VVG § § 16 ff., § 22

 

Verfahrensgang

LG Saarbrücken (Urteil vom 26.11.2003; Aktenzeichen 12 O 154/03)

 

Tenor

Die Berufung der Beklagten gegen das Urteil des LG Saarbrücken vom 26.11.2003 (Az.: 12 O 154/03) wird zurückgewiesen.

Die Kosten des Berufungsverfahrens hat die Beklagte zu tragen.

Das Urteil ist vorläufig vollstreckbar.

Die Revision wird nicht zugelassen.

Der Streitwert für die Gebührenberechnung im Berufungsverfahren wird festgesetzt auf 17.179,34 EUR.

 

Gründe

I. Die Klägerin begehrt die Feststellung, dass ein bei der Beklagten bestehender Vertrag über eine Berufsunfähigkeitsversicherung nicht durch Anfechtung wegen arglistiger Täuschung beendet wurde.

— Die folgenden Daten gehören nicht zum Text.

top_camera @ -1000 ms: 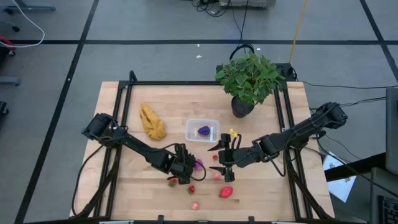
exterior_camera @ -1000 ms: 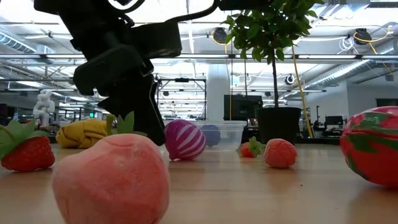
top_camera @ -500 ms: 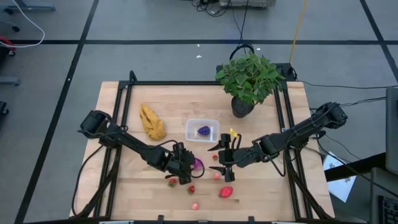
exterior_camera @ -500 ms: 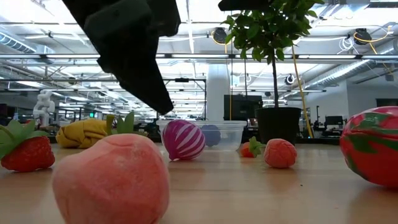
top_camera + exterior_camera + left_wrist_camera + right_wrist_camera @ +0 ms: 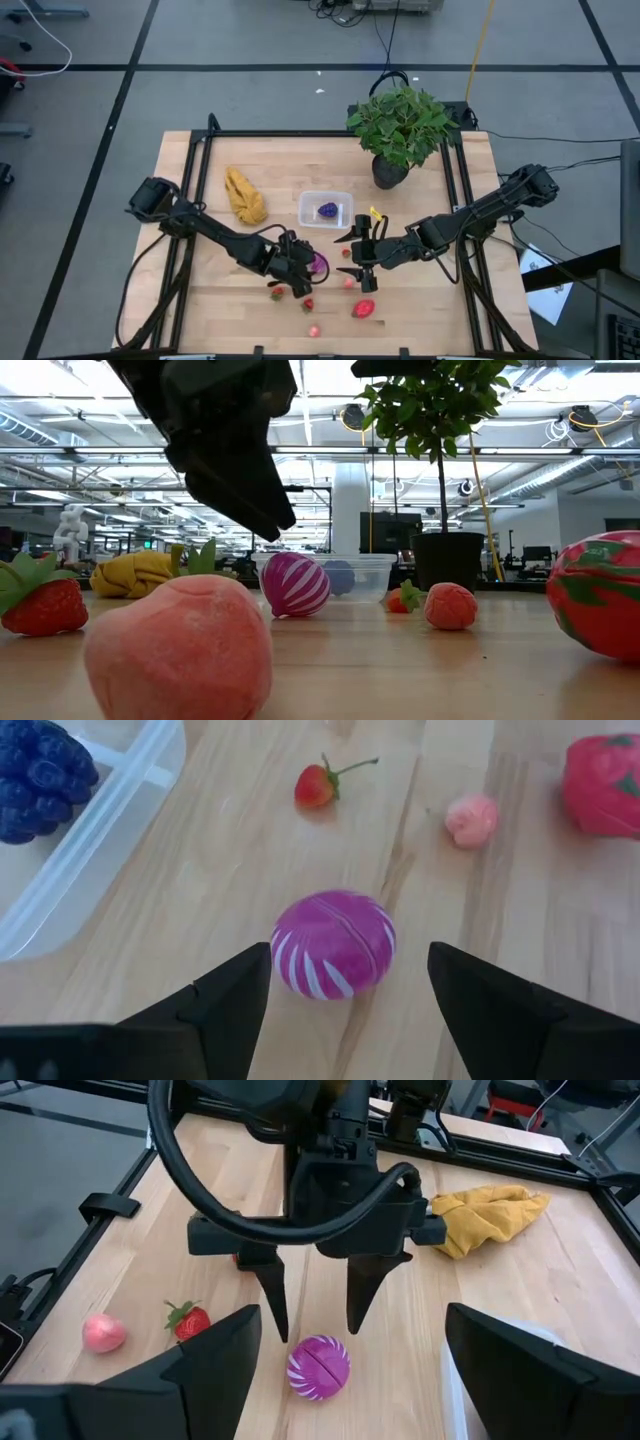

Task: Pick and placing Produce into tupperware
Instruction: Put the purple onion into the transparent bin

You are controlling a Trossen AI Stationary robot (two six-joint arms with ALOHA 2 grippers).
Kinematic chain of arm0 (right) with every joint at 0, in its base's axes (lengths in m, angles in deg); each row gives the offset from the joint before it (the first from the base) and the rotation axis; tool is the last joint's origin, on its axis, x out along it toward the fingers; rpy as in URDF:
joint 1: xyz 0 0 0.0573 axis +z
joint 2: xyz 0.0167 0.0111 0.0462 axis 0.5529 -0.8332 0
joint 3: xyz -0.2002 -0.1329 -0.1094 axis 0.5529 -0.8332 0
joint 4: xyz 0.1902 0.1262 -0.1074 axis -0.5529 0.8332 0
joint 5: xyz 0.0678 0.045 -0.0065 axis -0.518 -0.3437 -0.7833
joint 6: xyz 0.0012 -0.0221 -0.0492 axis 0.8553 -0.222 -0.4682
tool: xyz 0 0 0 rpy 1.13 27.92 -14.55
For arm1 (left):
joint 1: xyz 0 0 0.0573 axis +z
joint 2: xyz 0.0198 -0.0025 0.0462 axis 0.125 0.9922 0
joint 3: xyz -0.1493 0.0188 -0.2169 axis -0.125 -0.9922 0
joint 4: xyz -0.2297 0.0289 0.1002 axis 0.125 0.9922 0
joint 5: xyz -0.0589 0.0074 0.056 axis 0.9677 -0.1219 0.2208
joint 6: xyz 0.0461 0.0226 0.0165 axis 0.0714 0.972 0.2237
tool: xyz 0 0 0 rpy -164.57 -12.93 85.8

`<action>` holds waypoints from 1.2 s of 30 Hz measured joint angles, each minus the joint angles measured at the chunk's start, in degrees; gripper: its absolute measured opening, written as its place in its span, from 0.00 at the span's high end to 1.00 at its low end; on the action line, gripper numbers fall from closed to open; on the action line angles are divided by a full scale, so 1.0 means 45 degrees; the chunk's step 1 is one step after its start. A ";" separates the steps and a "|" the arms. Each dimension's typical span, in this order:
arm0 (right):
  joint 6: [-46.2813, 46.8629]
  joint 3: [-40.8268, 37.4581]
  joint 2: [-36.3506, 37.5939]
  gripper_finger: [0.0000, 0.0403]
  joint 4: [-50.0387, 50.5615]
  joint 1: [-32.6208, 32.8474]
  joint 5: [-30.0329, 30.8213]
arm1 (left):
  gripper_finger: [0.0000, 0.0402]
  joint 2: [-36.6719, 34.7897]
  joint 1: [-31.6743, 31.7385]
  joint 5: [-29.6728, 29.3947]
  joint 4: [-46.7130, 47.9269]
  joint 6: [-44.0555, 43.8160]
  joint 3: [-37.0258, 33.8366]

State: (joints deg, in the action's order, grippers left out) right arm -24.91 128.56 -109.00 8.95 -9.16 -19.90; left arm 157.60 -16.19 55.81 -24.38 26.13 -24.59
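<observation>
Your left gripper [image 5: 308, 268] hangs above the table [image 5: 200, 300] with its jaws open, straddling a purple-and-white striped ball [image 5: 333, 944] that lies on the wood between the fingertips [image 5: 273, 1306], untouched. Your right gripper [image 5: 358, 252] waits just beside it, facing it, jaws also open and empty. The clear tupperware [image 5: 325, 209] sits near both, in the middle of the table, with one dark purple berry cluster [image 5: 35, 782] inside. A small strawberry [image 5: 315, 785], a pink raspberry [image 5: 470, 819] and a larger red fruit [image 5: 364, 308] lie loose on the wood nearby.
</observation>
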 joint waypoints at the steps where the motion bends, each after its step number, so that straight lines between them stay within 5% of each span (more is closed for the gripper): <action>1: 0.0000 0.0000 0.0000 0.23 0.0000 0.0000 0.0000 | 0.31 0.0000 0.0048 -0.0003 -0.0014 -0.0108 0.0000; 28: -0.0049 0.0000 0.0000 0.23 0.0005 0.0004 0.0000 | 0.30 0.0005 -0.0073 0.0534 -0.0564 0.0635 0.0000; 36: -0.0044 0.0000 0.0000 0.23 0.0005 0.0005 0.0000 | 0.18 0.0006 -0.0089 0.0309 -0.0634 0.0909 0.0000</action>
State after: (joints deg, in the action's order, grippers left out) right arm -25.11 128.56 -109.00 8.97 -9.14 -19.90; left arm 157.63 -16.59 57.20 -27.23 30.22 -24.59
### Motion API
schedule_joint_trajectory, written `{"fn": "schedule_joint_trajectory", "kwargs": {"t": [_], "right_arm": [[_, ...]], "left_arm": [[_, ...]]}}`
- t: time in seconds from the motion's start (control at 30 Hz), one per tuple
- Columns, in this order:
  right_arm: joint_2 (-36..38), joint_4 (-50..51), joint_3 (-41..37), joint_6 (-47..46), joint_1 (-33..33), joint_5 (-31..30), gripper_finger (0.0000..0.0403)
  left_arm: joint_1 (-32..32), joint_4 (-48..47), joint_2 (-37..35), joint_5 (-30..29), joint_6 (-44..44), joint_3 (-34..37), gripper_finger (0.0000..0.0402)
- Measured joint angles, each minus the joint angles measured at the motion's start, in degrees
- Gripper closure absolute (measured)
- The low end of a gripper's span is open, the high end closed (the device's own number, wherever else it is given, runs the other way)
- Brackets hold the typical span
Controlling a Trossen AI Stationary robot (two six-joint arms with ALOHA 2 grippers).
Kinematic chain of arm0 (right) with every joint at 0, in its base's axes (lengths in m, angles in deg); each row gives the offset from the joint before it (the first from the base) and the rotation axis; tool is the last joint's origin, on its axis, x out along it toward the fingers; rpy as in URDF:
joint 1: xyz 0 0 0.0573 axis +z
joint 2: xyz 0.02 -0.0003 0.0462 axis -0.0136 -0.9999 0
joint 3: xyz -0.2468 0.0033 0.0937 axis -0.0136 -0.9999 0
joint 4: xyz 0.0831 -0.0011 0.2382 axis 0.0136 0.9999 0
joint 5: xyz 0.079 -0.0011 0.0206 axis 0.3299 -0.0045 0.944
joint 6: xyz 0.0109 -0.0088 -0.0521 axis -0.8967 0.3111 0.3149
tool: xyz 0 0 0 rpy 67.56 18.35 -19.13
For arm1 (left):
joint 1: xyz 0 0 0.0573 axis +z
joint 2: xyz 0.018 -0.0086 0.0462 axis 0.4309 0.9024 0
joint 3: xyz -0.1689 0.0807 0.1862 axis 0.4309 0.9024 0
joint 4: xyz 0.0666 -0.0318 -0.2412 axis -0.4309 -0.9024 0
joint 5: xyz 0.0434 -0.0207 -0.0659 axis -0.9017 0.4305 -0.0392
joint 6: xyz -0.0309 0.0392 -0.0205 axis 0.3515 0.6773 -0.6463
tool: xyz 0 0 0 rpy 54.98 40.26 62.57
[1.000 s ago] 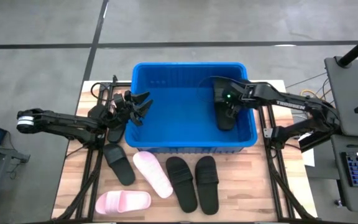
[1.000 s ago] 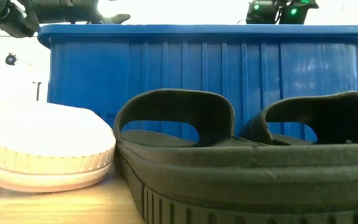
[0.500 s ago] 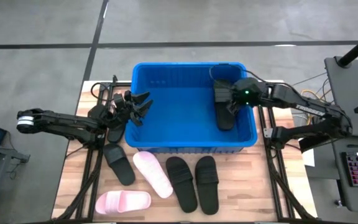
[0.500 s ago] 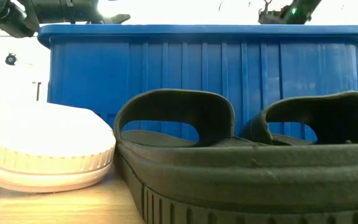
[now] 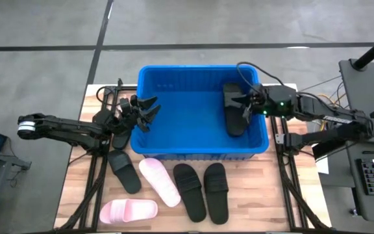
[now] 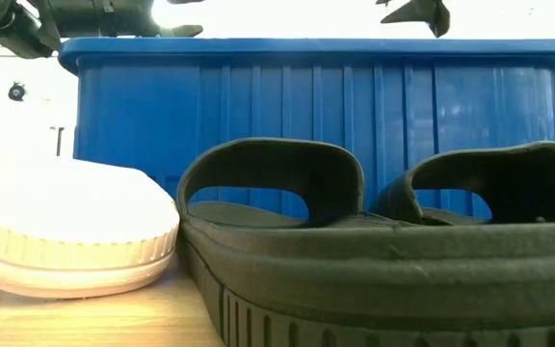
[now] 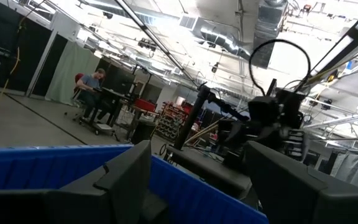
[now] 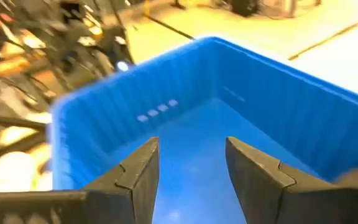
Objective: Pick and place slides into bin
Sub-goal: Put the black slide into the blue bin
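One black slide [image 5: 233, 114] is already laid in the blue bin [image 5: 174, 153], beside the empty right gripper [image 5: 245, 108] with jaws apart, while five slides [image 5: 200, 188] are left near it and the left gripper [image 5: 147, 112] is held open.

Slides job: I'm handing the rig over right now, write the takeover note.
Right pincer: open, empty, above the bin's right side.
Left pincer: open, empty, at the bin's left rim.
Done: one black slide lies in the bin.
Left: on the table in front of the bin, three black slides and two pink slides.
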Motion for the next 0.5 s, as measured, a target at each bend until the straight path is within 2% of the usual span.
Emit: {"fn": "schedule_joint_trajectory", "kwargs": {"t": [0.5], "right_arm": [[-4.46, -15.81, -0.05, -2.72, 16.76, -2.06, 0.0230]], "left_arm": [[0.07, 0.08, 0.00, 0.00, -0.03, 0.00, 0.0155]]}}
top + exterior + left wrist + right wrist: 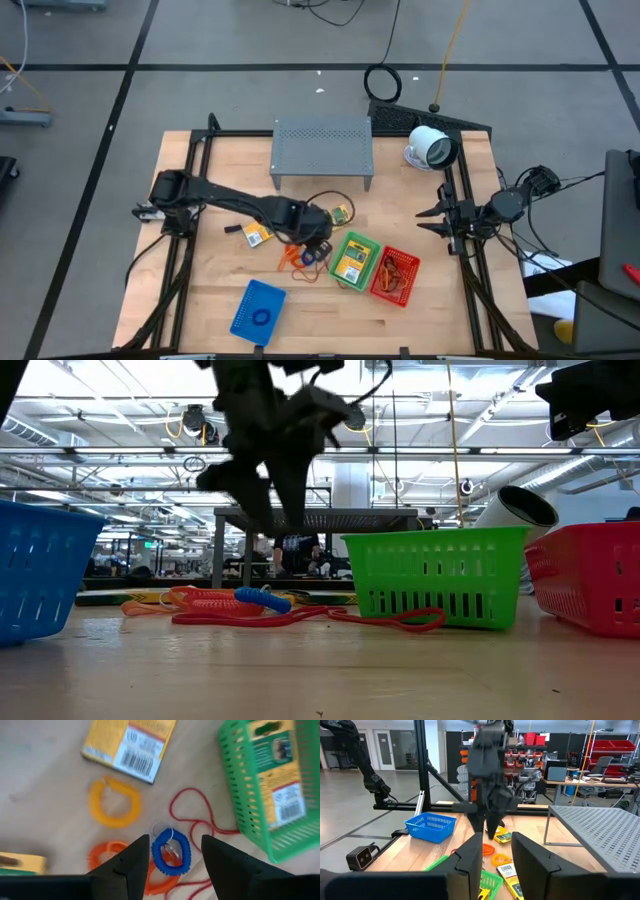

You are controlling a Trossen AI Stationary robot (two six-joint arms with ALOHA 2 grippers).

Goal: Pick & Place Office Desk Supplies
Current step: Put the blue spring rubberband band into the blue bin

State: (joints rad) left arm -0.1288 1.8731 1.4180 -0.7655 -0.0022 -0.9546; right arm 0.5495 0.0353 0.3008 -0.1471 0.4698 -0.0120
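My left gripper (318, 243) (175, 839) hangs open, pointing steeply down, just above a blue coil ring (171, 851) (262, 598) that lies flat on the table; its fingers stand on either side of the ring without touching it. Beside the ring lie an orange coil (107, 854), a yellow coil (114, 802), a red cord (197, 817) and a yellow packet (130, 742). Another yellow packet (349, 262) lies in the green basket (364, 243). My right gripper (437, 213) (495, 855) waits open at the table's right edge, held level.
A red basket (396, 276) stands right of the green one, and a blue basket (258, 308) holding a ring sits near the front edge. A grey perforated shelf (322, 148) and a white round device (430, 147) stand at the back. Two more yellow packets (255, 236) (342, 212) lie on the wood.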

Die Klägerin trat im Februar 2000 an den Finanzdienstleister S.E. mit dem Wunsch heran, eine Berufsunfähigkeitsversicherung abzuschließen. Eine Mitarbeiterin dieses Finanzdienstleisters, die Zeugin W., erschien daraufhin bei der Klägerin und füllte mit dieser gemeinsam einen "Kurzantrag auf eine Berufsunfähigkeitsversicherung" (Bl. 8) aus. In diesem Kurzantrag war eine "Erklärung der zu versichernden Person" enthalten, die u.a. folgende Frage enthielt:

"Haben in den letzten fünf Jahren Untersuchungen, Beratungen oder Behandlungen durch Ärzte stattgefunden oder leiden bzw. litten Sie an Gesundheitsstörungen, körperlichen oder geistigen Schäden, chronischen Leiden oder Unfallfolgen?"

Die Klägerin beantwortete diese Frage mit "Ja" und konkretisierte sie dahin gehend, dass sie angab:

"HNO: Dr. B., Ohrentzündung.

Chirurg: Dr. H., - Fisteloperation.

ohne Folgen. Beschwerdefrei.

11/99 Röntgenuntersuchung Dr. T., ohne Befund, kein Leiden."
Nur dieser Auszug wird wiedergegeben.